→ **Assignment**
Every line with the string "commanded" in it belongs in your answer, so copy them all from the data.

Supplied material Block Start

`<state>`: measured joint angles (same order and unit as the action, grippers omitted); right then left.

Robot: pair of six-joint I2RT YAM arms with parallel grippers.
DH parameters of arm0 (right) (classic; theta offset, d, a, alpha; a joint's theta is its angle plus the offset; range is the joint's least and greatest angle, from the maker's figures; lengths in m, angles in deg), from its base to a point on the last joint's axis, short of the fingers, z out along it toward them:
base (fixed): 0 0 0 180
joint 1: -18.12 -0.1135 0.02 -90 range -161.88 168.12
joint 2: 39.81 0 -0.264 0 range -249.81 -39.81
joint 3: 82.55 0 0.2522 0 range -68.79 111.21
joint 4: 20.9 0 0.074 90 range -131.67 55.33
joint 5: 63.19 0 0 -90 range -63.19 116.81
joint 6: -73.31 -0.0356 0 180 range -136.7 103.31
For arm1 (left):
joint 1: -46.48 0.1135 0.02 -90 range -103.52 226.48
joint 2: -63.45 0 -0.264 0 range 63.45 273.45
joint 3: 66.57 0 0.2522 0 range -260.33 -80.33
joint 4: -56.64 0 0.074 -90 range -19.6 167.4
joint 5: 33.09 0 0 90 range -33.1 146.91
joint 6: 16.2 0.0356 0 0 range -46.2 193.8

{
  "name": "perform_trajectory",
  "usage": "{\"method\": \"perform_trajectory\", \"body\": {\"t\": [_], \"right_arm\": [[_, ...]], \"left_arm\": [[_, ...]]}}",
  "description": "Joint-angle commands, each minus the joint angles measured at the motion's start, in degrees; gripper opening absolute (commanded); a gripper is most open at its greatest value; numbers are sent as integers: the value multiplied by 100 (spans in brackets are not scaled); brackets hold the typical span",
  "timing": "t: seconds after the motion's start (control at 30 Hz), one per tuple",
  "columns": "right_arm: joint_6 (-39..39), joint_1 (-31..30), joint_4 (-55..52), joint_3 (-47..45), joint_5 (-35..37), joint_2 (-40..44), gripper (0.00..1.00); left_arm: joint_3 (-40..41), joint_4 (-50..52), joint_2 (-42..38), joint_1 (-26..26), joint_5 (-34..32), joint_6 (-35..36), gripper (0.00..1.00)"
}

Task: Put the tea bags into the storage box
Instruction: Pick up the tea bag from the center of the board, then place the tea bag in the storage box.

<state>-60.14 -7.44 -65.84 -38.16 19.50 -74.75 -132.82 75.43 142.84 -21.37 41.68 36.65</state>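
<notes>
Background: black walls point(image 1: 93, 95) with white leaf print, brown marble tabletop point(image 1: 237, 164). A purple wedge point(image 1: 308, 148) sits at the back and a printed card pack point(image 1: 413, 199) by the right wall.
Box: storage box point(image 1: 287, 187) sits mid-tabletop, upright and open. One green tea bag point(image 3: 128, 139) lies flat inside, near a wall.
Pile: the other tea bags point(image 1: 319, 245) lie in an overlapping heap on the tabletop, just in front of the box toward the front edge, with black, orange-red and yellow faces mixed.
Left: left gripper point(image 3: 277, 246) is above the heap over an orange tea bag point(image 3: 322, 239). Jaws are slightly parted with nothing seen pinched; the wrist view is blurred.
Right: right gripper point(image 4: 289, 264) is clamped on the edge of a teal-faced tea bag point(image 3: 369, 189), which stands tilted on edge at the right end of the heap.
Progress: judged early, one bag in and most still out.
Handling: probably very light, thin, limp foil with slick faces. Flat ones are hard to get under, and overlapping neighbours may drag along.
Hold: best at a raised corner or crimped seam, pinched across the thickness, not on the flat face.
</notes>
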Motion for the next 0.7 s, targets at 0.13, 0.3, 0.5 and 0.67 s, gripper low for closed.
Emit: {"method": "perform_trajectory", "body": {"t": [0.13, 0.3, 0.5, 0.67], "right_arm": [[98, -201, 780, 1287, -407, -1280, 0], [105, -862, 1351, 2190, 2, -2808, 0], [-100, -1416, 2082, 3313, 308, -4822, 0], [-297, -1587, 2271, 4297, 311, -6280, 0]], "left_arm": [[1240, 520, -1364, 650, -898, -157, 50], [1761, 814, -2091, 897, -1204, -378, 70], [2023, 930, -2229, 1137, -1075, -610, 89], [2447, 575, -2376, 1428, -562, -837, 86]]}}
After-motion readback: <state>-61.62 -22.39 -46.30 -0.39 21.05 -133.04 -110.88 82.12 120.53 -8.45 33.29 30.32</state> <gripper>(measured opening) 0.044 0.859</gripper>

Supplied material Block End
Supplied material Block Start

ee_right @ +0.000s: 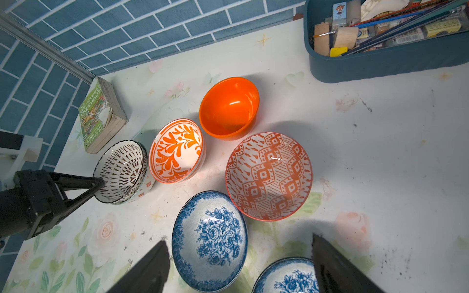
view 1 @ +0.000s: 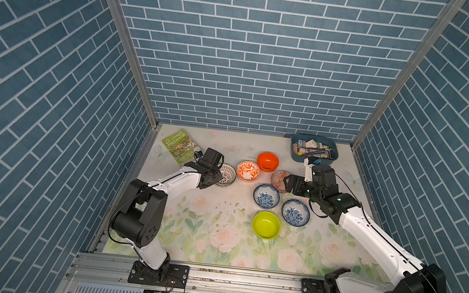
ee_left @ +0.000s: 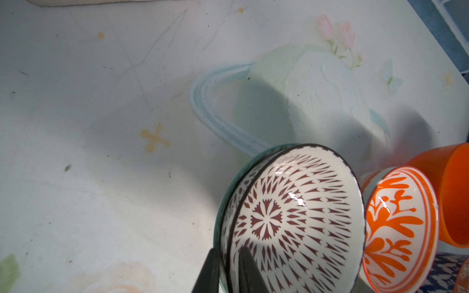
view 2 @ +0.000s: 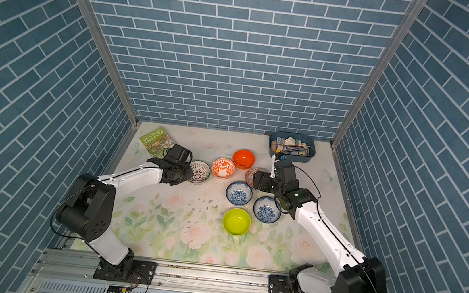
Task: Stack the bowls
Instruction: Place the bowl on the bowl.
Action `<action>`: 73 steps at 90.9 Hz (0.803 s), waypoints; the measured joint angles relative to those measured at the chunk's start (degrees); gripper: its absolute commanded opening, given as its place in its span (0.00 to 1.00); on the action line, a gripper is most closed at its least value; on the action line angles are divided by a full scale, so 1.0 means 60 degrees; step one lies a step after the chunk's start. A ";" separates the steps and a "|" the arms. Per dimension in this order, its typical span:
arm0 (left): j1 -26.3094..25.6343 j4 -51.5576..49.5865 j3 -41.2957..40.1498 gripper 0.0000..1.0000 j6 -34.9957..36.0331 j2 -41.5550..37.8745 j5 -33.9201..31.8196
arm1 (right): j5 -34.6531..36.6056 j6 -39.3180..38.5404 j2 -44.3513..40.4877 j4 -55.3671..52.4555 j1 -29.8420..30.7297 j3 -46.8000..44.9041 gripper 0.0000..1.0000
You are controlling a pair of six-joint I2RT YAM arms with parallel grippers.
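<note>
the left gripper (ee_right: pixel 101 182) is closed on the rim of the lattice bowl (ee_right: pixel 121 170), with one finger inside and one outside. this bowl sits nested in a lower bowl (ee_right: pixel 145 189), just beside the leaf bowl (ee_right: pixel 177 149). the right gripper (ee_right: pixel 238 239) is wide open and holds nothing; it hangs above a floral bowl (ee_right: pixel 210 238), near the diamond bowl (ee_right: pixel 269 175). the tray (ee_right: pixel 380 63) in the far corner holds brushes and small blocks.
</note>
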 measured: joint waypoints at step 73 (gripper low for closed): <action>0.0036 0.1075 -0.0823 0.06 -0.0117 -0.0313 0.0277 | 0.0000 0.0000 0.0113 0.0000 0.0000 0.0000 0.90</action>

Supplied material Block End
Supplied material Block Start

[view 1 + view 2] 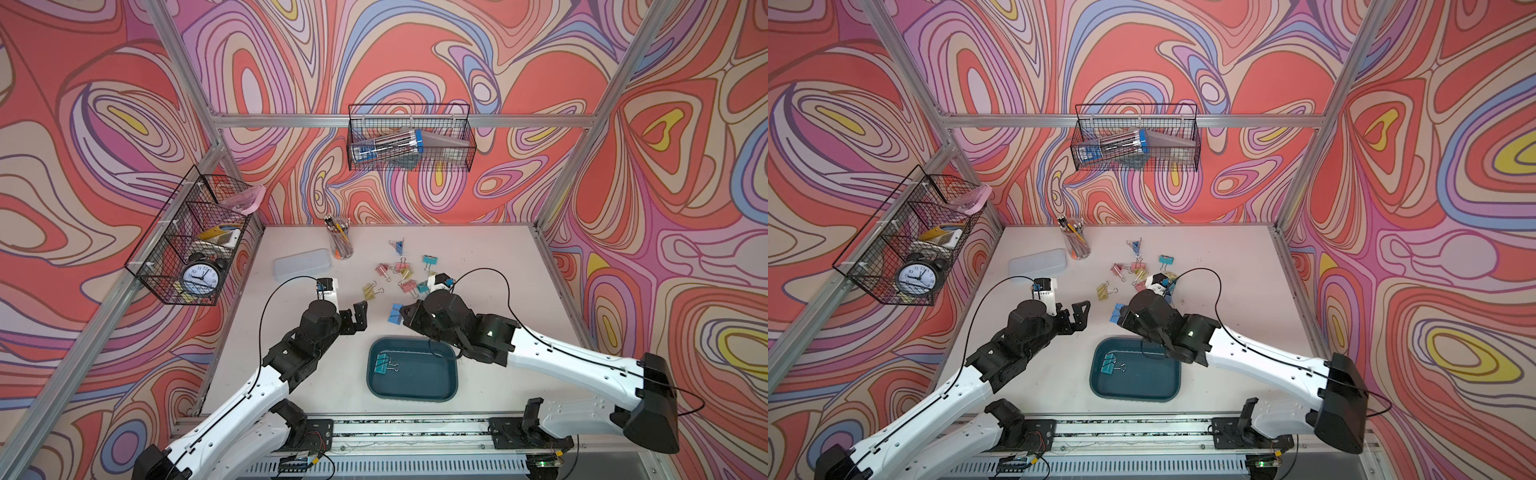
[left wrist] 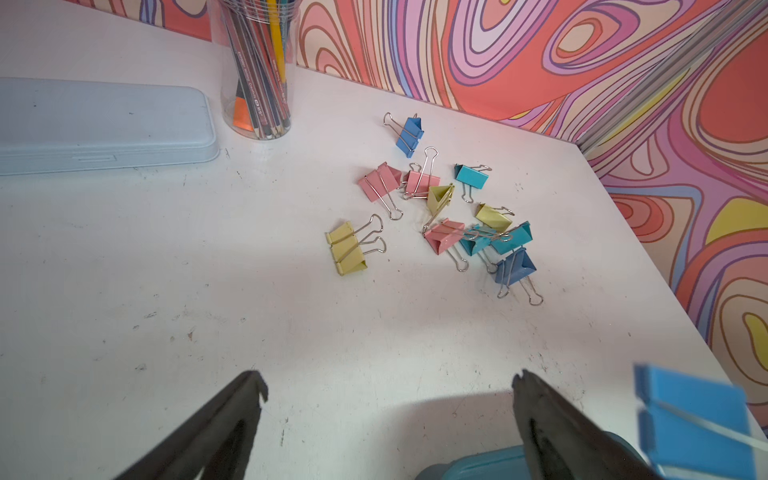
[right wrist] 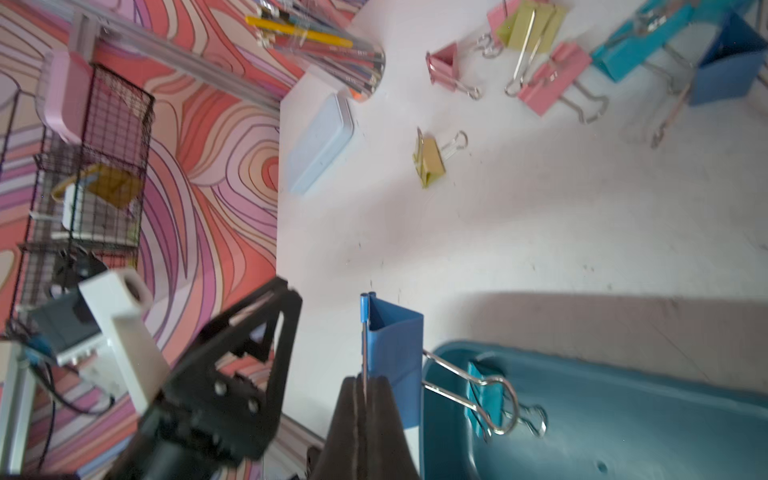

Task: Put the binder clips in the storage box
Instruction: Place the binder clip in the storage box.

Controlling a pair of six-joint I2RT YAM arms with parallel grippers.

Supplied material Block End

→ **Response to the task**
  "description": "Joint-angle commands, each minus the joint angles measured at the motion's start, in degrees; gripper opening absolute (commanded); a gripper is most open at its greatest value; numbers are sent as integers: the value multiplied by 100 (spans in brackets are not scaled); brackets hold the typical span",
Action `<action>`: 73 steps at 90.9 Hz (0.803 s), waypoints; the measured joint angles relative to those measured at the chunk's start (degrees); gripper: its absolute commanded opening, given as its place in its span (0.00 to 1.00); on the action line, a gripper is most closed at its least value; on the action line angles are divided by a full scale, so 1.0 means 60 degrees; step one lies a step after the chunk's start. A ";" separates the steps and a "|" the arms. Per dimension in this order, its typical span:

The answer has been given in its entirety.